The new rooms are “appropriately sized,” Ressler said, countering suggestions that Aspen is building a hospital that’s over the top. “They’re not enormous.”

The expansion is actually Phase 2 of a four-phase plan for the hospital. Phase 1 was completed with construction of a new obstetrics unit. Phase 2 is divvied into four parts, though most of the addition will be finished this year.

Phase 2 also includes temporary relocation of the intensive-care unit into the addition while that area is rebuilt within the existing hospital. Cardiac rehabilitation and physical therapy will move to the new addition.

Still to come this year is the construction of 18 housing units, including studio and one-bedroom apartments, to be built on the hospital’s 19-acre campus. They will be built off-site and then assembled on the grounds. Many of the units will go to the hospital’s seasonal staff, according to Ressler.

Of the four-phase project, Phase 2 is by far the largest.
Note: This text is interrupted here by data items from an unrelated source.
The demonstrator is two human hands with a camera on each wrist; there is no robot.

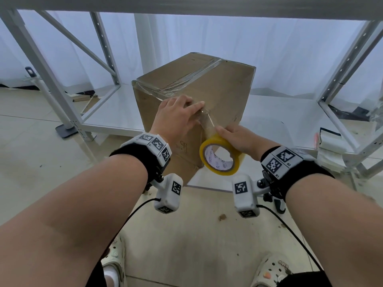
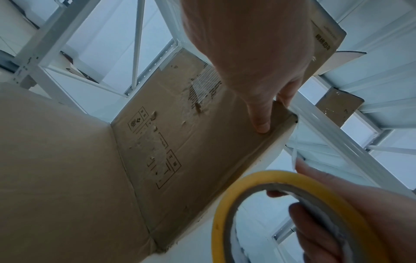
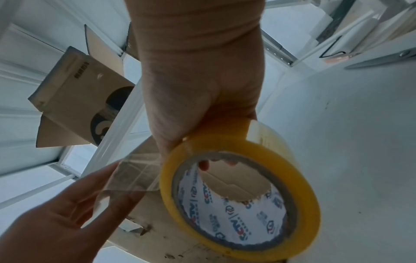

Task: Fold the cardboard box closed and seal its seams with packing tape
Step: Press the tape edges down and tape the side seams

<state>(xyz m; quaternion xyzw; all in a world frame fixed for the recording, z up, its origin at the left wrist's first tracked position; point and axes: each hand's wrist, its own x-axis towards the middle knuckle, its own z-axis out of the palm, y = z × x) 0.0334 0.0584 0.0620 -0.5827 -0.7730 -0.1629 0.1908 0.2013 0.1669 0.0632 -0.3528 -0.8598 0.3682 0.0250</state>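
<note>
A closed brown cardboard box stands on end on the low white shelf, with clear tape along its top seam. My left hand lies flat on the box's near top corner, fingers straight, pressing the tape's free end onto the edge. In the left wrist view my left hand's fingers press on that box edge. My right hand grips the yellow tape roll just below, fingers through its core. A short strip of clear tape stretches from the roll up to the corner.
White metal shelving uprights stand left and right, with a beam overhead. Other cardboard boxes show in the right wrist view. A stack of white items sits at the shelf's right end. My feet in sandals are on the tiled floor.
</note>
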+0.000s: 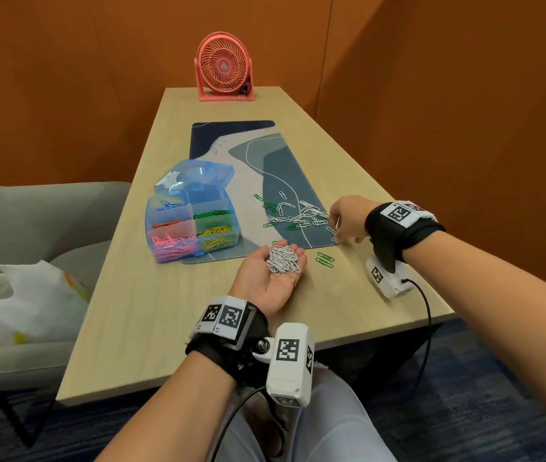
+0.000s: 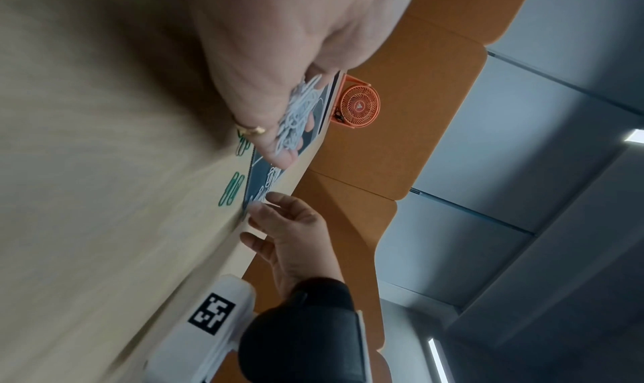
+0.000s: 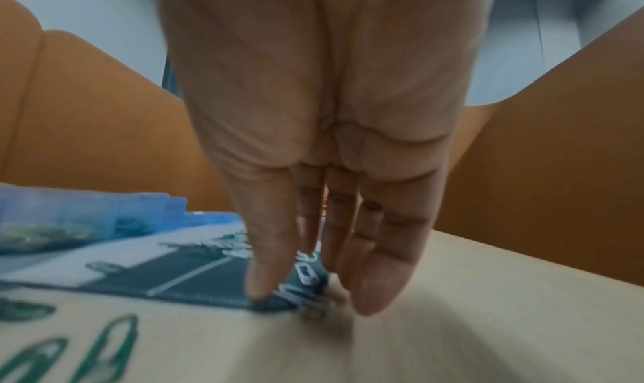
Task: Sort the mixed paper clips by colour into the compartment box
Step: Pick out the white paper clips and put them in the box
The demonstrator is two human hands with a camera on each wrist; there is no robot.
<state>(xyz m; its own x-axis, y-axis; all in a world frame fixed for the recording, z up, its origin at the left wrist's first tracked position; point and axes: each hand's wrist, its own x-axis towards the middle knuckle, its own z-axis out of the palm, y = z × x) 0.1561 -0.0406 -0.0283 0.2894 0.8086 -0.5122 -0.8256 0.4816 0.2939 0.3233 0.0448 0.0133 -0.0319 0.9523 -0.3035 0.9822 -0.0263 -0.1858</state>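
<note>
- Currently: white-clip collection step; left hand [image 1: 273, 273] lies palm up on the table [image 1: 151, 311], fingers relaxed and flat, carrying a heap of white clips [image 1: 282, 259] on the palm; nothing pinched.
- Right hand [image 1: 348, 219] reaches down at the mat [image 1: 248, 151] corner, at 3 o'clock from the left palm; fingertips [image 3: 371, 303] touch the surface beside a few white clips at the mat edge [image 3: 306, 284]; the wrist view is blurred, so I cannot tell whether a clip is already pinched.
- Remaining loose pile [image 1: 298, 215], white and green mixed, sits on the mat at 12 o'clock from the left palm; two green clips [image 1: 325, 260] lie on bare table at 3 o'clock, just beside the palm.
- Compartment box [image 1: 184, 225], lid open, stands at 9 to 10 o'clock from the pile; blue, orange, pink, green and yellow cells visibly filled; no cell of white seen from here.
- Judgement: late stage; only white and green left to sort.
- Next move calls for: a fine pinch on a thin clip lying flat at the mat's raised edge; then transfer to the left palm without tipping the heap; risk is tangled clips dragging green ones along.
</note>
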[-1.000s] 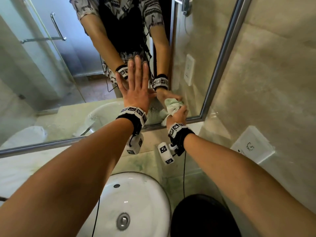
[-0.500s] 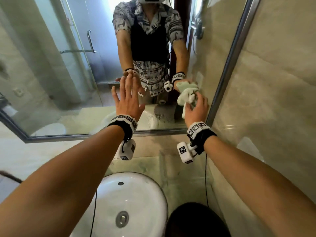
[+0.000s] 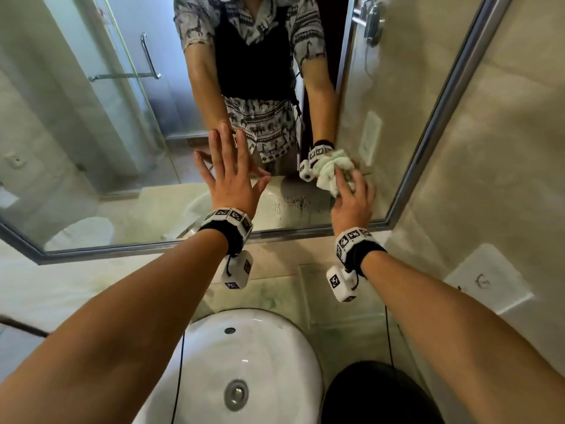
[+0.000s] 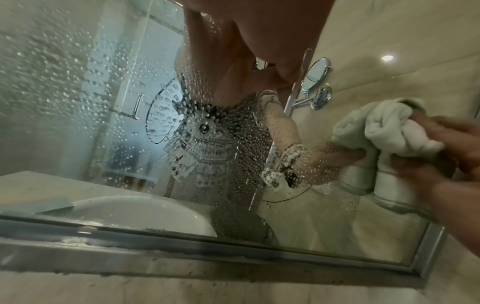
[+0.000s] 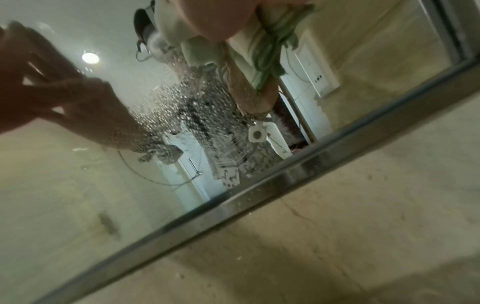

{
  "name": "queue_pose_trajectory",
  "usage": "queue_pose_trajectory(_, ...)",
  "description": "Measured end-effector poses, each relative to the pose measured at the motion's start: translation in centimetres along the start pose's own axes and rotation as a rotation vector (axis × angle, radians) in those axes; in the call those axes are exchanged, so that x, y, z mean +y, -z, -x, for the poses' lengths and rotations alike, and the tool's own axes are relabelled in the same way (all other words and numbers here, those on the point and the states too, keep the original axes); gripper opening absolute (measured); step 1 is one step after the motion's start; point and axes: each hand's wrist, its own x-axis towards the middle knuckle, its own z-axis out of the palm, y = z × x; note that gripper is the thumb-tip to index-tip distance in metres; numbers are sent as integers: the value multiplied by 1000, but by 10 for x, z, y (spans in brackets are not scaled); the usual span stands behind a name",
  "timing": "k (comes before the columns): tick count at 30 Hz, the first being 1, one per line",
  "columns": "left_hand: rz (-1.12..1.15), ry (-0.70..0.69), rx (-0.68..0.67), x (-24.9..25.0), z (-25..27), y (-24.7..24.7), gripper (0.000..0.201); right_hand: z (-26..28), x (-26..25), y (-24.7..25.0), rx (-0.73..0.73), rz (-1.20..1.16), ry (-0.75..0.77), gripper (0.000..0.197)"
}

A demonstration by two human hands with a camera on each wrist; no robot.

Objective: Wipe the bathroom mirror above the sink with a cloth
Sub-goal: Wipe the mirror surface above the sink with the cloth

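The mirror (image 3: 91, 148) has a metal frame (image 3: 443, 96) and hangs above the sink (image 3: 275, 347). My left hand (image 3: 229, 172) lies flat on the glass with fingers spread and holds nothing. My right hand (image 3: 351, 197) grips a bunched pale green-white cloth (image 3: 330, 175) and presses it to the glass near the lower right corner. Water droplets (image 3: 290, 203) cover the glass between my hands. The left wrist view shows the cloth (image 4: 376, 131), the right hand (image 4: 457, 156) and the dense droplets (image 4: 207, 115). At the top of the right wrist view the cloth (image 5: 272, 47) hangs from my palm.
A white basin with a drain (image 3: 235, 394) sits below my arms. A black round object (image 3: 382, 393) stands at the bottom right. A white wall plate (image 3: 489, 280) is on the tiled right wall. Thin cables (image 3: 389, 332) hang from my wrists.
My right hand has moved the cloth up and to the right from the mirror's bottom edge. The left hand stays flat on the glass. The head view has shifted.
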Motion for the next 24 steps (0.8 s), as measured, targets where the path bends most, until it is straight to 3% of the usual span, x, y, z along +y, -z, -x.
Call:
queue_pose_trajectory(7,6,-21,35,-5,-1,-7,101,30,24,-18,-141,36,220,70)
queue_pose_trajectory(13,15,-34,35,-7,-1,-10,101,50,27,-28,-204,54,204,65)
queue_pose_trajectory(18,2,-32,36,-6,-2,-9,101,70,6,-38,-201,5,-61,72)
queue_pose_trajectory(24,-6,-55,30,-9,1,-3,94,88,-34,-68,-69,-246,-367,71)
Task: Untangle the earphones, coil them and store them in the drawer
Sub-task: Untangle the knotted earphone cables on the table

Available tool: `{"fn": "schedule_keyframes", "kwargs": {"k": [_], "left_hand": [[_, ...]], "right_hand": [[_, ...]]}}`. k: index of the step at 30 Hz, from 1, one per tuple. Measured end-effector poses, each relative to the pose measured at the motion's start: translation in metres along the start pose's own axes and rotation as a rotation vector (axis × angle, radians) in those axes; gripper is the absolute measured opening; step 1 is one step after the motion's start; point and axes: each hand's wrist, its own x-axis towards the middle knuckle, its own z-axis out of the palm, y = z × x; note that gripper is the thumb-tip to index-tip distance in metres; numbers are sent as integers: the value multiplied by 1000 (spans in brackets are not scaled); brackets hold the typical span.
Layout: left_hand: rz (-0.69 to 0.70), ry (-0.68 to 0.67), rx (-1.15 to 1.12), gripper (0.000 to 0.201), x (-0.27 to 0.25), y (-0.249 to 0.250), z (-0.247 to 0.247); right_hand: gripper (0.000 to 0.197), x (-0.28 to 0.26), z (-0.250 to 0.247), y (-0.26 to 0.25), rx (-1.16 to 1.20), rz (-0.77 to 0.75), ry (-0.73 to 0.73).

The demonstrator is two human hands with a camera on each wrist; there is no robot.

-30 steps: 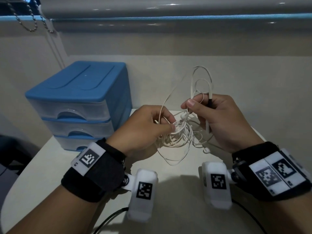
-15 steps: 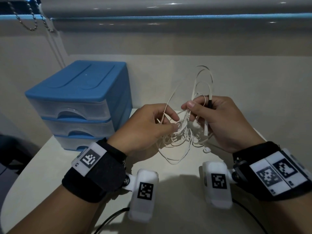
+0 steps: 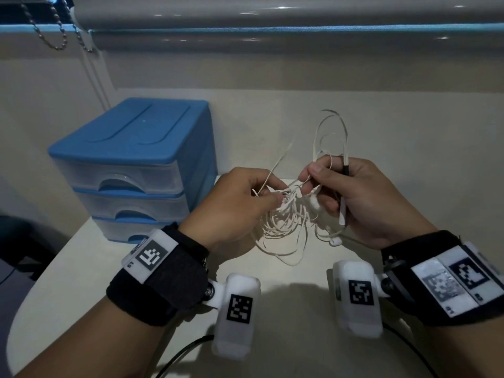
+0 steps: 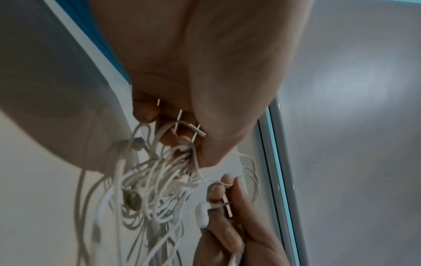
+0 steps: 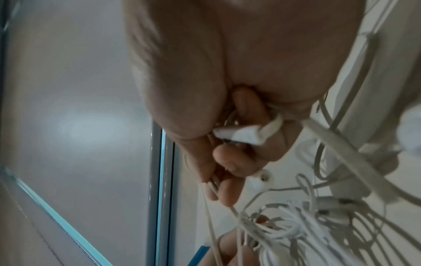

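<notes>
A tangle of white earphones (image 3: 286, 222) hangs between both hands above the pale table (image 3: 81, 255). My left hand (image 3: 245, 197) pinches the knotted cords at the tangle's top, seen close in the left wrist view as a bunch of earphones (image 4: 159, 176) under its fingertips (image 4: 145, 113). My right hand (image 3: 346, 195) grips several strands with its thumb and curled fingers (image 5: 230, 162), and one earbud (image 3: 315, 204) sits against its palm. Cord loops (image 3: 335, 132) rise above the right hand. A blue three-drawer unit (image 3: 131, 170) stands to the left, all drawers closed.
A wall and a window sill with a rolled blind (image 3: 272, 28) rise behind the table. A bead chain (image 3: 51, 36) hangs at top left. A black cable (image 3: 185, 356) runs off the table's near edge. The table's left edge curves by the drawer unit.
The hands have drawn slightly apart and the right hand has lifted a strand out of the tangle. The upper loops swayed, and the bundle hangs a little looser.
</notes>
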Motion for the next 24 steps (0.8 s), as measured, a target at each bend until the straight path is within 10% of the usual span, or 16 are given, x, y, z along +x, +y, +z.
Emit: {"fn": "schedule_keyframes", "kwargs": {"k": [15,24], "left_hand": [[41,-144,-95,34,-7,10,1],[93,97,-109,11,-3,5,1]], "right_hand": [[18,-1,3,-3,74,95,-52],[17,-4,5,-5,174,100,-38]]}}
When all of the phases are done, the existing one-story building, finished in 1977, will be expanded outward as well as upward to two stories. The hospital will go from about 70,000 square feet to about 210,000 square feet, not including a separate, 80,000-square-foot parking garage.

Voters in 2010 approved borrowing $50 million to help fund Phase 2. The hospital’s cash reserves and philanthropic contributions are covering the rest.